How a role that “insulted” Stanley Tucci ended up as “one of the greatest” he ever played

One of the many occupational hazards for a character actor is playing roles that don’t necessarily take their breath away when they read the script. However, everyone has bills to pay, with Stanley Tucci putting his offence to the side and ending up with one of his most cherished roles.

While it’s true to say that Tucci is one of the most popular figures in Hollywood who can always be relied on to deliver a solid performance regardless of who he’s playing in what genre, it’s also true to say that he’s not a leading man. He can be, and he’s as reliable as ever, but he’s more of a supporting player.

That also comes with its own downsides, after he admitted that The Devil Wears Prada‘s Nigel Kipling, undoubtedly one of his most memorable turns, had a detrimental effect on his career when nobody wanted to hire him for anything in the immediate aftermath of the film’s rousing success.

The same can be said of Peter Jackson’s The Lovely Bones to a certain extent, with Tucci’s only Academy Award-nominated performance coming when he played someone he despised with every fibre of his being, ruling him out of playing any more sick, sadistic, or altogether twisted antagonists ever again.

In another recurring foible of the long-tenured character man, Tucci has popped up in plenty of mindless blockbusters as a background player. The remarkably stupid sci-fi caper The Core, the dismal Jack the Giant Slayer, two separate parts in a pair of Michael Bay’s agonising Transformers sequels, and Netflix’s mind-numbing The Electric State among them, but one stands out as particularly memorable.
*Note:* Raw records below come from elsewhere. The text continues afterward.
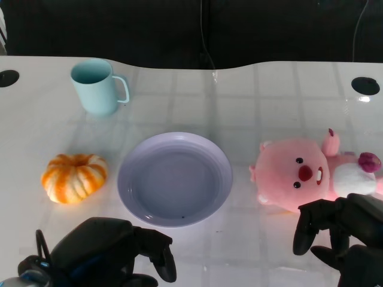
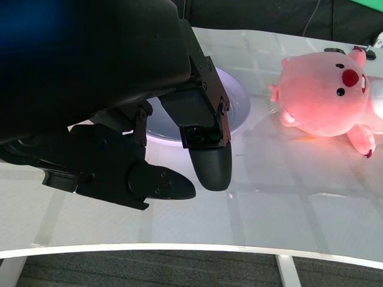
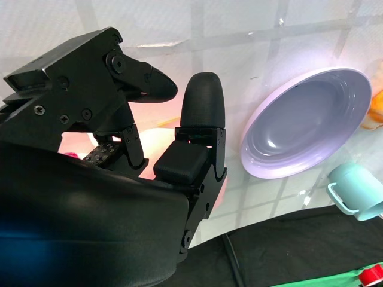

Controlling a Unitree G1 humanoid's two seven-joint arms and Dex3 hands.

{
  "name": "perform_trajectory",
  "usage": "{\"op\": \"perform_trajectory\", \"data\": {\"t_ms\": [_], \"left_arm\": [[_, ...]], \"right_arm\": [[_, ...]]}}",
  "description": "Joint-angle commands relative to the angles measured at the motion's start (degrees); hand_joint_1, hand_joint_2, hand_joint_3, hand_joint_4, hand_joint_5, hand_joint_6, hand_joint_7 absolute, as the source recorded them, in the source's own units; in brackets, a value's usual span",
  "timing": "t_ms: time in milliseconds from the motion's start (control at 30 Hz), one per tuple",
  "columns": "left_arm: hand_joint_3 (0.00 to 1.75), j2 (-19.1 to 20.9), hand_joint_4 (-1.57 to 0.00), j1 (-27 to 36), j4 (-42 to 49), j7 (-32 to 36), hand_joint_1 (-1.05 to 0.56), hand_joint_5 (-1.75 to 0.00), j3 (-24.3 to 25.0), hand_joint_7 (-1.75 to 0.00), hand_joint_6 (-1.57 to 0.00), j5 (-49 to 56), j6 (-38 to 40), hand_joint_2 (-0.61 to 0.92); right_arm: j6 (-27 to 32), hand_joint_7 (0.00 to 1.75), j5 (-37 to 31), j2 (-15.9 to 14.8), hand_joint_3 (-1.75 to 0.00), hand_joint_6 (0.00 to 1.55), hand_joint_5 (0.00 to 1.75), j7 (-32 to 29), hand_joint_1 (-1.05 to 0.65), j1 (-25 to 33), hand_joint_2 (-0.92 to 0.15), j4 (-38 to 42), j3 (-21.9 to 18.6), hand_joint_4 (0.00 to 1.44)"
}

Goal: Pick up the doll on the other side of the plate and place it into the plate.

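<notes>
White tabletop lies bare between plate (image 1: 175,179) and doll (image 1: 302,175); right robot hand (image 1: 341,236) hovers released.

Plate (image 1: 175,178) centre; doll (image 1: 305,173) right; pumpkin (image 1: 74,177) left.

The table (image 1: 251,95) at the frame's upper middle is glossy white, smooth, with glare and a faint grid pattern. The lilac plate (image 1: 175,179) at centre looks like smooth, slightly shiny plastic. The doll (image 1: 302,173) at right is soft pink plush cloth. The teal mug (image 1: 96,86), upper left, has a matt finish. The orange pumpkin (image 1: 74,177) at left looks ribbed. Both hands, left (image 1: 114,251) and right (image 1: 344,233), are matt black plastic.
</notes>
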Motion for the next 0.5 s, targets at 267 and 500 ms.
{"op": "perform_trajectory", "data": {"t_ms": [267,500], "left_arm": [[0.23,0.7,-0.73,-0.6,0.3,0.1,-0.23,-1.35,0.4,-0.77,-0.85,0.0,0.2,0.92],[0.25,0.7,-0.73,-0.5,0.4,0.0,-0.23,-1.34,0.4,-0.77,-0.85,-0.1,0.5,0.92]], "right_arm": [[0.0,1.01,-0.6,-0.9,-0.95,0.85,1.53,-0.1,-0.06,-0.5,-0.53,0.3,-0.1,0.81],[-0.4,1.01,-0.5,-0.8,-0.99,0.86,1.53,-0.3,-0.07,-0.5,-0.51,0.6,-0.1,0.81]]}}
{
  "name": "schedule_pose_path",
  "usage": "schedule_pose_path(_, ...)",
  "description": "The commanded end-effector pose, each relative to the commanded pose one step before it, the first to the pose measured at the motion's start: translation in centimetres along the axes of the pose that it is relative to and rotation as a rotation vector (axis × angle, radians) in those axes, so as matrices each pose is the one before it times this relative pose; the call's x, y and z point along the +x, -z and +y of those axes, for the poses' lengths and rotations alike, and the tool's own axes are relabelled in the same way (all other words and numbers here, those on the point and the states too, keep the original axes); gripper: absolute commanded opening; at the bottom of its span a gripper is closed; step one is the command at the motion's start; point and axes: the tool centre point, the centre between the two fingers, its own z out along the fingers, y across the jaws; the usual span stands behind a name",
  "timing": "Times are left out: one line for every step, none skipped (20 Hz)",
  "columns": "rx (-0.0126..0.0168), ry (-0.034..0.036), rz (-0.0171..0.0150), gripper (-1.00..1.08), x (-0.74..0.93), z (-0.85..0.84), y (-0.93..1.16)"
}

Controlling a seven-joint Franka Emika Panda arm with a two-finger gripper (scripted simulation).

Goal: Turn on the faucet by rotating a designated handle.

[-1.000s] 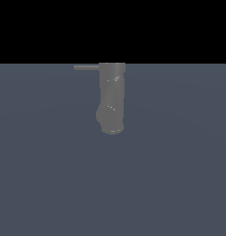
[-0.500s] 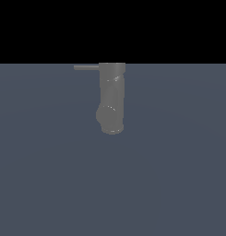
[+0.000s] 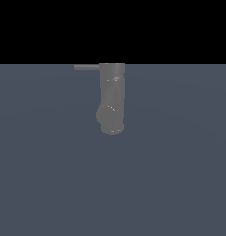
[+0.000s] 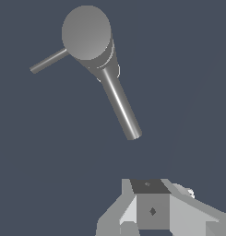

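The faucet (image 3: 112, 97) is a matte grey upright cylinder in jointed segments, standing on the blue-grey floor in the middle of the exterior view. Its handle (image 3: 86, 67), a thin straight grey rod, sticks out from the top end toward the exterior view's left. The wrist view looks down on the faucet's round cap (image 4: 86, 32), with the handle (image 4: 49, 61) jutting to one side and a thicker grey spout tube (image 4: 122, 108) running off the other way. No gripper fingers show in either view, and the arm is absent from the exterior view.
A flat blue-grey floor (image 3: 179, 184) surrounds the faucet, with black background beyond its far edge. A white and grey blocky robot part (image 4: 151, 209) sits at the edge of the wrist view, apart from the faucet.
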Motion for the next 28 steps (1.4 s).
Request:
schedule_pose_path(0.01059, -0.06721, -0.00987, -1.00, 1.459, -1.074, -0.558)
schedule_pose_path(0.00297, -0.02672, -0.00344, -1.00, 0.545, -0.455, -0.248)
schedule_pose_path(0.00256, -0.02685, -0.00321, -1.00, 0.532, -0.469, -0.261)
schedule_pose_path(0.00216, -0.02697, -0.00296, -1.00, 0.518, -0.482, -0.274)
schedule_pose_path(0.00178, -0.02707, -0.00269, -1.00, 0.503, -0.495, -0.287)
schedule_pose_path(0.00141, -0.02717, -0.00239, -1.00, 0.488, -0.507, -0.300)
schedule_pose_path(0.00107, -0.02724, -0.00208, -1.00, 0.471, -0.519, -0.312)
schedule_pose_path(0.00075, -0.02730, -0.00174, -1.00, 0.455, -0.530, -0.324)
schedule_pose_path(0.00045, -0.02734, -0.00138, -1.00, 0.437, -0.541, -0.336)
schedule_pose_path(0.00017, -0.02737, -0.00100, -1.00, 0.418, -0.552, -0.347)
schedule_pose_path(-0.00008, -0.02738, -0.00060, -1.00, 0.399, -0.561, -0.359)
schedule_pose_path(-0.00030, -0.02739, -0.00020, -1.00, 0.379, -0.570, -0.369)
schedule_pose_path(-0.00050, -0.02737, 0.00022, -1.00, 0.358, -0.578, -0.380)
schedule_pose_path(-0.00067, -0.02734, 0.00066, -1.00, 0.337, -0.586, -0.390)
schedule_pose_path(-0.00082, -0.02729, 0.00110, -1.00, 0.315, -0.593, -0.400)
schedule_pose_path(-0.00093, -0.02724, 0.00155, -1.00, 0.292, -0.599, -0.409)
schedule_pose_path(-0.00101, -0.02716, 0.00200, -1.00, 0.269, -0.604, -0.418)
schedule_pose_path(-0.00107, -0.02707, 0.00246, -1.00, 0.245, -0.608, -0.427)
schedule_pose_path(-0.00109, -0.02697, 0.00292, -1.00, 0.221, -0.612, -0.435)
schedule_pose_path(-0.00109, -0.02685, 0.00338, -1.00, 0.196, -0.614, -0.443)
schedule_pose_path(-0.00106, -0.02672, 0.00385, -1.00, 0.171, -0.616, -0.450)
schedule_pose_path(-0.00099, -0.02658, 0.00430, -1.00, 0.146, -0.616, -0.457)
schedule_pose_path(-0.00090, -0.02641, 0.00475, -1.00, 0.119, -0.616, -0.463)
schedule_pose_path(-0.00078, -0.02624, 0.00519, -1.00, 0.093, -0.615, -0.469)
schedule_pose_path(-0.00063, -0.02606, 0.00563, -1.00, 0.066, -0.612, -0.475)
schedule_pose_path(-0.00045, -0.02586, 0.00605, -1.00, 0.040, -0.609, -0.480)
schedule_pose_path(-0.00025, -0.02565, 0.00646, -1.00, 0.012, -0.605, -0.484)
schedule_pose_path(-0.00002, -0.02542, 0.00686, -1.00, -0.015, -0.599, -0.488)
Despite what some people might think, it isn’t The Hunger Games‘ Caesar Flickerman, even if it’s clear he had a wonderful time hamming it up in the dystopian franchise. Instead, he pointed to another one of cinema’s most frequent scourges, according to many veterans, anyway: the Marvel Cinematic Universe.

“I loved Captain America: The First Avenger,” he told Variety. “It was one of the greatest roles and jobs I’ve ever had. I was there for three weeks and had a wonderful time, and I also loved playing that character. I was cast as a 70-year-old man at the age of 50, so that was disturbing.”

Tucci played the scientist and exposition machine Abraham Erskine, who develops the formula that turns Chris Evans’ scrawny CGI body into the titular buff superhero. While he admitted he was “flattered and insulted at the same time” by being cast as someone two decades older than he was in real life, the actor was wise enough to acknowledge how “you have to mix it up, as they say.”

Thespians can often be a touchy bunch, so it’s understandable that Tucci was a little shocked to be offered a character 20 years older than him. As insulted as he may have been, he nonetheless seized the opportunity, with his one-and-done contribution to the Marvel machine quickly placing the studio’s transgression in the rear-view mirror and rewarding him with one of his favourite gigs.